Yes, Hydrogen as a fuel.
I believe this line of thought should be revived.
Last summer in the Minneapolis area I produced hydrogen on-board in my old Ford Van. I used Sodium Hydroxide (could also have used Potassium Hydroxide) and scrap aluminum to get an extra ~100 extra miles per tank of gas. I used a single 500mL Pyrex flask, rubber stoppers with appropriate holes, sections of glass tubing, some refrigerator ice maker tubing, a second Pyrex flask as a water scrubber unit and a one way valve designed for aquarium use to keep the engine idle vacuum,which builds up in the reactor unit, from siphoning water from the scrubber into the reactor unit. The Hydrogen I produced was fed into a vacuum port on the intake manifold. The flow chart goes like this; From the reactor unit through the one way valve to the scrubber unit. From the scrubber unit to the vacuum port on the intake manifold.
It was all very simple. A couple tblsp of caustic and a couple ounces of Aluminum would "boil" Hydrogen for nearly an hour and a half. When the pressure was sufficient it would overcome the resistance of the valve. This happens mostly on level or downhill runs. With two or more reactors the pressure will be positive most of the time.
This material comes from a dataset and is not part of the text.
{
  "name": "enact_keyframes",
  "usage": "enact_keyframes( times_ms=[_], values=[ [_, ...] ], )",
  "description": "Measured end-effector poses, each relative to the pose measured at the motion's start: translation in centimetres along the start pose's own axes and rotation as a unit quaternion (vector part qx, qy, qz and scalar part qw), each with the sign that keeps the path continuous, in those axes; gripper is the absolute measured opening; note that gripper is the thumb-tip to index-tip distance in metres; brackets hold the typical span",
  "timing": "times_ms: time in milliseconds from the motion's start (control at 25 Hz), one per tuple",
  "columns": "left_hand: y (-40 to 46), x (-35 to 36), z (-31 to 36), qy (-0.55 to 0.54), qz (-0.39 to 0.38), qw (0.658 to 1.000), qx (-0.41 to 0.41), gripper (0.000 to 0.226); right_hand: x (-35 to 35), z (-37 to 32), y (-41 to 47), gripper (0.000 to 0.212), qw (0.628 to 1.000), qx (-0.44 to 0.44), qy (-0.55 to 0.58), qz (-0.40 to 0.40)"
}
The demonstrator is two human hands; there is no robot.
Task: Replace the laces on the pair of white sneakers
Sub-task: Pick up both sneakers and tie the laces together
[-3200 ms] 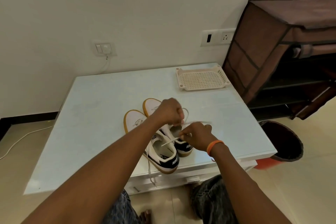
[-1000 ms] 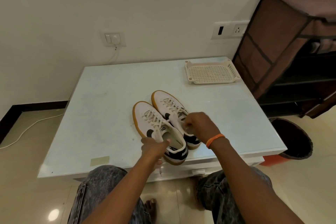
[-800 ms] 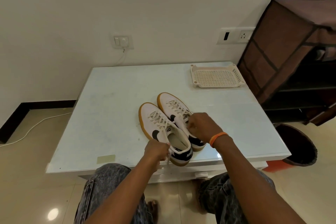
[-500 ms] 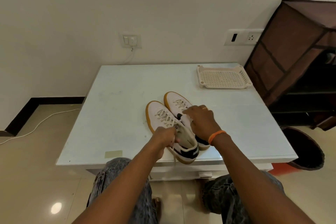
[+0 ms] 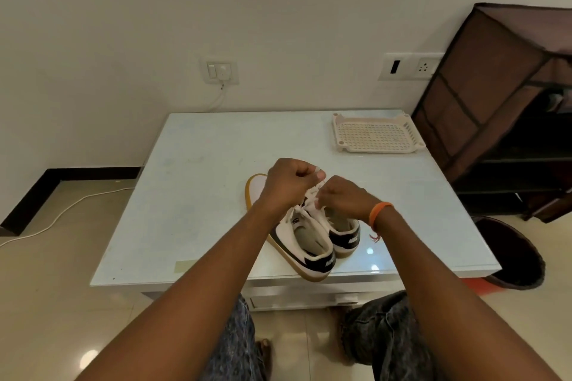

Since this is an exothermic reaction I placed the works on a hot pad in a Rubbermaid enclosure. I didn't even blow myself up. I really believe the explosive nature of Hydrogen is greatly over rated. I vented off a lot of Hydrogen doing this. It immediately dispersed and floats away, unlike gasoline fumes.
Yes, aluminum is expensive in terms of cost and energy consumption. But, it is nevertheless produced and it is available as scrap. Also, This is somewhat messy and inconvenient for short trips, and the thing freezes in the winter. This could be overcome by doing this in my garage and using a compressor for storage.
If you're wondering, I got this idea from a book that was published in 1919 by P. Litherland Teed, The Chemistry and Manufacture of Hydrogen. During WW2 Hydrogen was produced in vast quantities for lighter-than-air craft. They didn't use petroleum fuel to produce electricity to evolve Hydrogen by electrolysis of water (this is a net loss, and is why the current proposal for a Hydrogen Economy is a farce). Instead, Teed outlined perhaps a dozen methods of producing Hydrogen. The most viable and economically feasible method uses Sodium Hydroxide and ferosilica (Yes, sand) of sufficiently high silica content. The "Silicol Process" begins on page 45 of the book and is expressed as:
2Si + 2NaOH + 3 H2O = Na2Si2O5 + 2H2
Government and the energy industries surely know this. We could be producing Hydrogen for practically nothing. Makes me wonder.